• Aim of the task: Copy all the data exactly, except the pictures.

• Available data:
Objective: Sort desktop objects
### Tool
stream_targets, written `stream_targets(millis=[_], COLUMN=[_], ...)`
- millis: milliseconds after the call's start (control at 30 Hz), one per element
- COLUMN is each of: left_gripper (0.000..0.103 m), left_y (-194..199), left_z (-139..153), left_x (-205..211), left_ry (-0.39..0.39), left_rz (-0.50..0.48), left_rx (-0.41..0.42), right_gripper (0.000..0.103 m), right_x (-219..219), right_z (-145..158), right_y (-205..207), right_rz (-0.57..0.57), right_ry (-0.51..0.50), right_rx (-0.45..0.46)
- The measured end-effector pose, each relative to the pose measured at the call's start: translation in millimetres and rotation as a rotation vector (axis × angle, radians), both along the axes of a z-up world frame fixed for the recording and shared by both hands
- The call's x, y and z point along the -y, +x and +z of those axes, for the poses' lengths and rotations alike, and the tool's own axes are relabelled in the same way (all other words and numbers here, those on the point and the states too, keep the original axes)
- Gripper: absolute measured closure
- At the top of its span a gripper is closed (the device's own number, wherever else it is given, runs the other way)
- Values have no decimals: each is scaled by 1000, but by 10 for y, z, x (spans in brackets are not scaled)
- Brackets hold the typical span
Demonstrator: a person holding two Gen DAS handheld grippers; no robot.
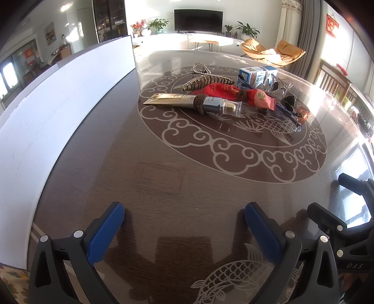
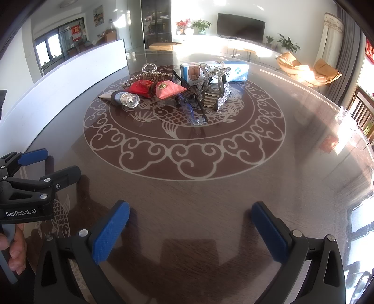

• Answer to this exercise:
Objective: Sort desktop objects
### Tool
stream_targets, written `stream_targets(millis=[_], COLUMN=[_], ...)`
- millis: milliseconds after the call's start (control at 30 Hz), one per element
- COLUMN is each of: left_gripper (0.000..0.103 m), left_y (-194..199), left_z (-139..153), left_x (-205..211), left_ry (-0.39..0.39), left_rz (-0.50..0.48), left_rx (-0.41..0.42), right_gripper (0.000..0.103 m), right_x (-219..219), right_z (-145..158), right_y (-205..207), right_rz (-0.57..0.57), right_ry (-0.51..0.50), right_rx (-0.45..0.46)
- The measured end-effector pose, each relative to the pose measured at the call's start: translation in millimetres and rotation as a rotation vector (axis × angle, radians), both along the axes of a z-up world frame fixed for the recording and shared by both hands
- The call's x, y and z point along the -y, +x and +z of those axes, for the poses' lengths and rotations alike, and the tool's own axes are relabelled in the same way (all other words and numbers here, those on the point and the states too, keep the original axes)
- Gripper: absolute measured closure
- At the top of its span a gripper is closed (the device's own number, wherever else it is given, runs the other way)
- Values have no decimals: each is scaled by 1000, but by 10 for y, z, x (spans in brackets are not scaled)
- Brackets hold the typical span
Demonstrator: a person holding two Gen DAS handheld grippers; no robot.

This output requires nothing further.